В настоящее время для борьбы с очагами персистирующей хирургической инфекции в состав раневых покрытий добавляются неспецифические противомикробные лекарственные компоненты разнонаправленного действия [8]. Биоразлагаемые мембраны «ЦМ» содержат ряд противомикробных средств: натуральные природные компоненты (экстракты зверобоя, шалфея, тысячелистника), биосинтетический антибиотик широкого спектра действия (гентамицин).
Экстракт зверобоя in vitro обладает выраженным антимикробным действием в отношении грамположительных бактерий [9, 10]. Некоторые авторы сообщают об антиоксидантных свойствах экстракта тысячелистника, его выраженной фунгицидной активности, бактерицидном действии в отношении B. cereus, S.aureus [11]. Эфирное масло и спиртовой раствор экстракта шалфея оказывают клинически значимое бактерицидное и бактериостатическое действие в отношении B. cereus, B. megaterium, B. subtilis, E. faecalis, L. Monocytogenes, S. epidermidis, E. coli, K. oxytoca, K. pneumonia, P. morgani и S. enteritidis [12, 13]. Олеаноловая, урсоловая кислоты, тритерпеноиды, содержащиеся в шалфее, способны ингибировать рост полирезистентных бактерий (ванкомицинрезистентные энтерококки, пенициллинрезистентный Streptococcus pneumonia и метициллинрезистентный S. Aureus) [14, 15]. Таким образом, компоненты, входящие в состав лекарственных пластин «ЦМ», способствуют деконтаминации инфицированных дефектов мягких тканей и потенциально могут применяться в качестве современного эффективного перевязочного материала, что подтверждается проведенными экспериментальными изысканиями.
Заключение.
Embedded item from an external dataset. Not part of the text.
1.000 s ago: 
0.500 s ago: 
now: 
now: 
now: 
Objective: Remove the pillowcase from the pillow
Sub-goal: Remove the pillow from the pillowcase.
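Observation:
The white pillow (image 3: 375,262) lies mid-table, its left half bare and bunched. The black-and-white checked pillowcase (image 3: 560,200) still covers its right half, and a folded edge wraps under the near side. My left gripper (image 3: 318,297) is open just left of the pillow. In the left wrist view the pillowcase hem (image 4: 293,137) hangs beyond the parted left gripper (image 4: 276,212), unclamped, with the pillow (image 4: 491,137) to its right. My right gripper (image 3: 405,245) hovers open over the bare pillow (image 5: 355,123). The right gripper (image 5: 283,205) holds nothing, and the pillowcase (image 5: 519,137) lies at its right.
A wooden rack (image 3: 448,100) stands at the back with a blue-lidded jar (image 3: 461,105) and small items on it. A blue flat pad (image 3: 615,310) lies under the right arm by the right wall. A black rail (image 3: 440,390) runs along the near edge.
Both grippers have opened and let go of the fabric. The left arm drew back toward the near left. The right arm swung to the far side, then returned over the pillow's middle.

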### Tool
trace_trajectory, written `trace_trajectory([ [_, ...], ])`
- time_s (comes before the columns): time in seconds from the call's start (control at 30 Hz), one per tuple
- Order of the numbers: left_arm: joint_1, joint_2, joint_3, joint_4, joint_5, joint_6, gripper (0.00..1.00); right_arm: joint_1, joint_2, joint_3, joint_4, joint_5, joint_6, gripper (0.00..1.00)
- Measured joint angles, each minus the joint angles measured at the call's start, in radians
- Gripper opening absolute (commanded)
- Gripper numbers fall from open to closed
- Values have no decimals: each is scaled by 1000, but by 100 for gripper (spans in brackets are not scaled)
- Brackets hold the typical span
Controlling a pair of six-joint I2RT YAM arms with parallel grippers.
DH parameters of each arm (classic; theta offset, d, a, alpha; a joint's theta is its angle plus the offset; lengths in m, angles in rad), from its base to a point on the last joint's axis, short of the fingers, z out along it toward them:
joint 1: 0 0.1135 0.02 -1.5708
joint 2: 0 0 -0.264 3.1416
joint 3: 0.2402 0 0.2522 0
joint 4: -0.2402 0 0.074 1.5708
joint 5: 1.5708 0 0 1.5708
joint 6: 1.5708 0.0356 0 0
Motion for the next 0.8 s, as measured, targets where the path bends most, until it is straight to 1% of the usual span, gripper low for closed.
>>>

При проведении исследования установлено, что аппликация лекарственных пластин «ЦМ», обладающих выраженным бактерицидным действием, способствует сокращению сроков эпителизации экспериментальных микробно контаминированных дефектов мягких тканей. В целом, лекарственные пластины «ЦМ» могут рассматриваться в качестве перспективного средства для оказания медицинской помощи пациентам с дефектами мягких тканей при явлениях раневой инфекции.